On the other hand, their obedience of laws and norms is distressingly reflexive. I had a friend from Eastern Germany, who was aghast at how unquestioningly Australians obey the law; “social consensus” happens very quickly here, and the nanny state finds fertile ground among the citizenry.

sports obsessed

Yes, there is a big sports culture, and sports chews up a disproportionate amount of public discourse. Australia isn’t really unique in that; and Australia does at least have a culture of public participation in sport, which is rather healthier than just collecting stats about it on the couch.

arrogant

Well, yes. Australia is compensating now for generations of cultural inferiority complex and tugging the forelock to The Mother Country, by truly believing they are the best country on earth, and deflecting criticism. (As again you will have noted in this thread.) The post-Howard brand of nationalism is much more po-faced and prickly than the understated wisecracking about God’s Own Country that went on before Howard. And I don’t think most Australians really believe that they have anything to learn from any other countries.
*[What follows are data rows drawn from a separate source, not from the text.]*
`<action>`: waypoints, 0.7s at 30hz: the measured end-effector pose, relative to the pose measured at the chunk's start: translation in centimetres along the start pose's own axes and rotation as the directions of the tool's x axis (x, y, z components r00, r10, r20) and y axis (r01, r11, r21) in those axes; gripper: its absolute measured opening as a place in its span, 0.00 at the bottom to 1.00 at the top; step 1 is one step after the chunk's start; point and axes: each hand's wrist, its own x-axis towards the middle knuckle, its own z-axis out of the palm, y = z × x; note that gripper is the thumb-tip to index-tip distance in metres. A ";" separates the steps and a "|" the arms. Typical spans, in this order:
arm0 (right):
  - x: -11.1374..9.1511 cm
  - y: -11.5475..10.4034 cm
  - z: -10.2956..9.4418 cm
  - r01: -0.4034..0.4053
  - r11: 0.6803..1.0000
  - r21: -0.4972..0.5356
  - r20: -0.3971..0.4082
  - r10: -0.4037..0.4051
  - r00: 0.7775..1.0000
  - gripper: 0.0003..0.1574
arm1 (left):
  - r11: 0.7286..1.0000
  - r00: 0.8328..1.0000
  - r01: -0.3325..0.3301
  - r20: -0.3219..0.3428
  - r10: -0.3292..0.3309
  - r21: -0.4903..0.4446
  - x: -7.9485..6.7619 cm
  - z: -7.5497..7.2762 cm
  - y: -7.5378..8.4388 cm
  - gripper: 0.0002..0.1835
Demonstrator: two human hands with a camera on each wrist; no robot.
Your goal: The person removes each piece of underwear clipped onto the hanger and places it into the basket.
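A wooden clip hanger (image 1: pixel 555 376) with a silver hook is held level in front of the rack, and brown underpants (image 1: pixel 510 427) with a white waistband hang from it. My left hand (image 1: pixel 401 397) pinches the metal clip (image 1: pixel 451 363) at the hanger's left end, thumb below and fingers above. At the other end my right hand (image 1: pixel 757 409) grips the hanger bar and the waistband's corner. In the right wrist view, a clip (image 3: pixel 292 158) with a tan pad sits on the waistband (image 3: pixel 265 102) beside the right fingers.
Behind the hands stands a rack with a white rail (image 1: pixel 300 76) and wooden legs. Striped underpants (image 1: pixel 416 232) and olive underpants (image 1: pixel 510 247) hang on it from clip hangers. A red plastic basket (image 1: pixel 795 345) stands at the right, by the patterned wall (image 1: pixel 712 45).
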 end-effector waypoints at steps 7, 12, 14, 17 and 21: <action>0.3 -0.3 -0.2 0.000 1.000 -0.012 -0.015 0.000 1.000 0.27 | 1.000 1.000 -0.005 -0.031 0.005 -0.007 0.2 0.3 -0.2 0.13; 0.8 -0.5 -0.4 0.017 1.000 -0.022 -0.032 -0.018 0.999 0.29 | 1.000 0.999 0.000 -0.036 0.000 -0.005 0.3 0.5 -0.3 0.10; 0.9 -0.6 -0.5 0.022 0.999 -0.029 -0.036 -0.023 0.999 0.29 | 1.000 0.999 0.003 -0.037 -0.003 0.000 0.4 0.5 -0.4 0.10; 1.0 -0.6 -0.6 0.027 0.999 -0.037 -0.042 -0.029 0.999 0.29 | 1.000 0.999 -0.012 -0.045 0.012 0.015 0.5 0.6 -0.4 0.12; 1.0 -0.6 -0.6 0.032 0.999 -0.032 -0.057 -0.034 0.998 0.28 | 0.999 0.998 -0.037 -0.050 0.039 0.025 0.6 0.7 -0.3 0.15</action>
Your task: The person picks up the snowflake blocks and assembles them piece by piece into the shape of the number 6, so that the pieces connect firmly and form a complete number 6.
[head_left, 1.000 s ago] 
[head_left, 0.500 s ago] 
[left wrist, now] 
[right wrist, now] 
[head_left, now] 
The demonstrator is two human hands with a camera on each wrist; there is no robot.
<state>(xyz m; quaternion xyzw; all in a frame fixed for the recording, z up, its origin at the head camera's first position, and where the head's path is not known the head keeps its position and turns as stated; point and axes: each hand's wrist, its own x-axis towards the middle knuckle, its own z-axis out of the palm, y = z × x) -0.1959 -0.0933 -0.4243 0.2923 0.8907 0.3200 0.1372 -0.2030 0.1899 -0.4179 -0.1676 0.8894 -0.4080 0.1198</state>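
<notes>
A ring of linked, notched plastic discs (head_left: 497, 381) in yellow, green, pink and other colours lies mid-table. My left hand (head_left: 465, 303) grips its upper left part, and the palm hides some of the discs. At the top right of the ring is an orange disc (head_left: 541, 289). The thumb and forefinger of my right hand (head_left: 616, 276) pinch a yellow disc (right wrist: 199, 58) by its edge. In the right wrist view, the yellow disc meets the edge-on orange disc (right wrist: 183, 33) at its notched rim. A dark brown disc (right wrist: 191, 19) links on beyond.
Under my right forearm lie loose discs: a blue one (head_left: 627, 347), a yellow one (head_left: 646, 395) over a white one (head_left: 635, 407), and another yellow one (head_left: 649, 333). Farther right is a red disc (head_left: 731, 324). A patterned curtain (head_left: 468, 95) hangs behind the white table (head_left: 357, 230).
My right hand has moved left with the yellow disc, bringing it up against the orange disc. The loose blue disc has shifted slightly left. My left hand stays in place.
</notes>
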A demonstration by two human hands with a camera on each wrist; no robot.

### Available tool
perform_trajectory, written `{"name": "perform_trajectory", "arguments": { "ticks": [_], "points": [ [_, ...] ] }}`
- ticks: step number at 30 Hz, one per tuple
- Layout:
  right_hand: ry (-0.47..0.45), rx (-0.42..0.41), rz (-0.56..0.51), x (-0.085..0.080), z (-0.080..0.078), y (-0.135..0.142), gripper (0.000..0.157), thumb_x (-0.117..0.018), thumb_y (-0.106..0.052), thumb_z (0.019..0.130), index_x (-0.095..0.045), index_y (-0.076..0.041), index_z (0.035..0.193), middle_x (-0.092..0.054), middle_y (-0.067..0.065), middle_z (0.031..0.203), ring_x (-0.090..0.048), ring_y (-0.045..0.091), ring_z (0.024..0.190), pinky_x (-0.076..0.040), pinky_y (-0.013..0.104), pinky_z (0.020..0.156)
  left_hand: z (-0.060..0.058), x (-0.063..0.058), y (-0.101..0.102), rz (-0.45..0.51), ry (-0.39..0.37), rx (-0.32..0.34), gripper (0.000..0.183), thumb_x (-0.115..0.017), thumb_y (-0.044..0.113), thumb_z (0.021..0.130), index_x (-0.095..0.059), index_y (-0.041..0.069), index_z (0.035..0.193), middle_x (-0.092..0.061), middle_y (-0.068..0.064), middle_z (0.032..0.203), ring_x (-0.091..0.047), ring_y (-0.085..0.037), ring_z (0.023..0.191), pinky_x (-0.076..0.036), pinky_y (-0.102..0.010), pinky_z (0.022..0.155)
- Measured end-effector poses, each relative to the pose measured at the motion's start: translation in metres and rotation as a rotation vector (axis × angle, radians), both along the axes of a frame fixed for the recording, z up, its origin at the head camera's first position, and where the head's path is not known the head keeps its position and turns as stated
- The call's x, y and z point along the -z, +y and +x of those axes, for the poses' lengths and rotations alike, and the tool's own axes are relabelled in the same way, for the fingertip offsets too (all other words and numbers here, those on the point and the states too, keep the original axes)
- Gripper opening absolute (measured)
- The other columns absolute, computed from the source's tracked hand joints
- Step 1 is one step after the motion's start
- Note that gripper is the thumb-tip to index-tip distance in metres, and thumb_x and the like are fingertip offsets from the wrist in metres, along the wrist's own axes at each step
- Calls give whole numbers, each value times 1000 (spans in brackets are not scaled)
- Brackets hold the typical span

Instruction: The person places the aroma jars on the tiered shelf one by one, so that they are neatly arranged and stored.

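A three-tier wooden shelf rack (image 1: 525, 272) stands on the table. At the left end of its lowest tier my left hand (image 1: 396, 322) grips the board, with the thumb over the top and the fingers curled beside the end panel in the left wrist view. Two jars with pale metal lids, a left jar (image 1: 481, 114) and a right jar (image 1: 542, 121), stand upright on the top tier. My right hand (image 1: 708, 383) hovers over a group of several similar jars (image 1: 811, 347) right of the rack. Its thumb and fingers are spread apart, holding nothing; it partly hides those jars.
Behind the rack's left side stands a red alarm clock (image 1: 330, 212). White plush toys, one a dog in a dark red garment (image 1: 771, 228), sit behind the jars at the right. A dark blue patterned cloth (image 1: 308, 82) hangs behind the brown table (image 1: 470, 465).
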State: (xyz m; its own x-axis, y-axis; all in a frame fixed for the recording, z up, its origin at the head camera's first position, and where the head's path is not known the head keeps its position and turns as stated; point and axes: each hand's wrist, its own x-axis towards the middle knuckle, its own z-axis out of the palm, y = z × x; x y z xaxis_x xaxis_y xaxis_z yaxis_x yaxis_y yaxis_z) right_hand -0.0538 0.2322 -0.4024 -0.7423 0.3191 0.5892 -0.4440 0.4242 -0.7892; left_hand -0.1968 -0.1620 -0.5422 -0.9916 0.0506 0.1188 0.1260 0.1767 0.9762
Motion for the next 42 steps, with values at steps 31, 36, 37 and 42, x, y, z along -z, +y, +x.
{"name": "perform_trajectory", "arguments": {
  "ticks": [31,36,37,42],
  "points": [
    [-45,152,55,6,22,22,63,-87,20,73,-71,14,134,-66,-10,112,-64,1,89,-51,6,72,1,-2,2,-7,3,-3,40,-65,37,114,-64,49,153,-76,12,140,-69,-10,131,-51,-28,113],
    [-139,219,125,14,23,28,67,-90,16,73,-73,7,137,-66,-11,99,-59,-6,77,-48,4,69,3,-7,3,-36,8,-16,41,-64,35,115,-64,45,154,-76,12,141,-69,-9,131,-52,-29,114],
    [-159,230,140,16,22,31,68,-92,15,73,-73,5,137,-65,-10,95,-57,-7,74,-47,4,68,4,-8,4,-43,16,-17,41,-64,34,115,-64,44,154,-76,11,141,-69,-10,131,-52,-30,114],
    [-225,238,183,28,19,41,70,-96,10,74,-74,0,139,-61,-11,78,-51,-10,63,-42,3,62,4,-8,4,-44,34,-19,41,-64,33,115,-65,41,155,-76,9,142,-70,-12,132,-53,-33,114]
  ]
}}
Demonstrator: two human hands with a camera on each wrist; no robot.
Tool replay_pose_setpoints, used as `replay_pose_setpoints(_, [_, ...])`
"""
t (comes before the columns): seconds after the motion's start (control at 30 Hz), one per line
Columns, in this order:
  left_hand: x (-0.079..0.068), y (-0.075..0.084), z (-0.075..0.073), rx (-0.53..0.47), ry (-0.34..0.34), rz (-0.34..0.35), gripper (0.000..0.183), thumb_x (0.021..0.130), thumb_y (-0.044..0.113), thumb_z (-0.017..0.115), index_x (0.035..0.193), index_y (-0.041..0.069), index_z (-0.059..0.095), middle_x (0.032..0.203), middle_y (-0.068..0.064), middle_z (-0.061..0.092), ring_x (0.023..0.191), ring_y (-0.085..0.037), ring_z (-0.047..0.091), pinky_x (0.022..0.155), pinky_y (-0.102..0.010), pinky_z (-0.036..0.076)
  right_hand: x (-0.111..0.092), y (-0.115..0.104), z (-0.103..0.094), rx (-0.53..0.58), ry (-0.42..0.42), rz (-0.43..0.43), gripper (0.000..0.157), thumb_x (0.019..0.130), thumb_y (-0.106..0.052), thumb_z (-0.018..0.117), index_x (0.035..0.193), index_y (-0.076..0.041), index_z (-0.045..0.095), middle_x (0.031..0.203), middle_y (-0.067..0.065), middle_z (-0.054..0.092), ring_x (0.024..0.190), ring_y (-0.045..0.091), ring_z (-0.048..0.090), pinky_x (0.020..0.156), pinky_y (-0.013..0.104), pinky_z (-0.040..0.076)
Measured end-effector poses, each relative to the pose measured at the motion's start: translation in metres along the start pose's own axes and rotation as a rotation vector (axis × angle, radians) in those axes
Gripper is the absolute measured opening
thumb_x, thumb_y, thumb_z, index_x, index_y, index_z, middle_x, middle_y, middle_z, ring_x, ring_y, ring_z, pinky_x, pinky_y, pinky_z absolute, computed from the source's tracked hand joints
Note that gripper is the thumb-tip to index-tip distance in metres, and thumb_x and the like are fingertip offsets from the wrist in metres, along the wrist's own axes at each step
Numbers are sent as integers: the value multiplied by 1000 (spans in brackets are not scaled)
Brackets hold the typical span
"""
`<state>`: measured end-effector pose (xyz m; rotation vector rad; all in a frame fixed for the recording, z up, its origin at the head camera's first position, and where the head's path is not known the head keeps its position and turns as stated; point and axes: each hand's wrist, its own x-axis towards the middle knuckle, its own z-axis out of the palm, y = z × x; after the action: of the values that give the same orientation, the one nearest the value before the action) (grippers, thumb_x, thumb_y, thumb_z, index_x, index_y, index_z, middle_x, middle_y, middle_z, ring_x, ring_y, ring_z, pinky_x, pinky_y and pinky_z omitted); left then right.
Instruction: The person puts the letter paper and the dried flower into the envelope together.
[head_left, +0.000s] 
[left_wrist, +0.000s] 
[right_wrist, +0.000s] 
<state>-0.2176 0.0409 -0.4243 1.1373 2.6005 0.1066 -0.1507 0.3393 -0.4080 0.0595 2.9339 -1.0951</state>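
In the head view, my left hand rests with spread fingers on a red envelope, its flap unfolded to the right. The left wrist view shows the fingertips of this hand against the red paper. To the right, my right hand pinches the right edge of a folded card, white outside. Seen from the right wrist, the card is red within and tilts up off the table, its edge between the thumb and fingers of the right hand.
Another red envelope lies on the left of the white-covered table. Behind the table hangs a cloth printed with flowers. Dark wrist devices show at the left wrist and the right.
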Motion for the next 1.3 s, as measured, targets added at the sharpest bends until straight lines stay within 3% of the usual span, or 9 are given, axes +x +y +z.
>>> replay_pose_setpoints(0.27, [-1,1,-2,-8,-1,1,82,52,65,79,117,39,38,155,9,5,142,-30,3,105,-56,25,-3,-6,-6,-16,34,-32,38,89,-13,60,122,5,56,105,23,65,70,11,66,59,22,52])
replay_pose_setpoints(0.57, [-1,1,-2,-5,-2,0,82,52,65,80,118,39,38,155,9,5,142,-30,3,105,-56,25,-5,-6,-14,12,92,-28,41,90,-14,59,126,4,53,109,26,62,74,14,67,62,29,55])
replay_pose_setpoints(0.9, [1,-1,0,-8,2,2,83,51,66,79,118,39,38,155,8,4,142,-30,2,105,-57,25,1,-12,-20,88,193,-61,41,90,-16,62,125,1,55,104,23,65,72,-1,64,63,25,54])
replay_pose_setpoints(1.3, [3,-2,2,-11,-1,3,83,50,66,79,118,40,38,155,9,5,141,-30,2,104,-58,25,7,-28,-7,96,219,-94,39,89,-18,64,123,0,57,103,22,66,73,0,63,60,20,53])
How popular does one have to be on Quora to have their account ban or deletion recorded on Necrologue or Argologue?

Necrologue: at least 100 followers. No exceptions. Well, one exception I made on April Fool’s Day, but that was a Let It Burn kind of day anyway.

Argologue: no restriction.

Could toponyms “Trebižat” (in Herzegovina) and “Trebizond” (in Turkey) be related?

Trebizond is derived from the Ancient Greek Trapezous (genitive Trapezountos, hence Modern Greek Trapezounda), meaning ‘table-like’, and referring to the mountain formation in the area.

Per People and Culture: Trebižat River,

There are two theories on how the river got its name. The first one says that it was named “Trebižat” because it escapes from the surface three times. According to the second theory, the name comes from the Italian “il trebizatto”, meaning the river is rich in eels.

So, unlikely, and I wouldn’t have thought there’s a clear reason why you’d name the river after such a far-off city anyway. Especially when the river gets a different name each of the nine times it resurfaces above ground to begin with (Trebižat (river) – Wikipedia)—so none of the originally named instances were particularly long or, I’d have thought, widely known.

How similar is Australian culture and Californian culture?

It’s a comparison you hear often (“Australia: a combination of the best parts of California and England”), and it’s not unfounded:

  • Both are warmish—by Anglosphere standards
  • Both are informal—by Anglosphere standards (insert “by Anglosphere standards” in all the following)
  • Both are outgoing and friendly according to their own self-perception
  • Both prioritise a relaxed lifestyle
  • Both promote a beach culture
  • Both have discovered winemaking
  • Both have had (at least historically) a sense of optimism about the future
  • Both got established through gold rushes

Having lived in both, California is still much closer to the American norm than anything in Australia, and I think the similarities are on the superficial side. For example, both are outgoing and friendly, but I still found Californians to be too in-your-face for me.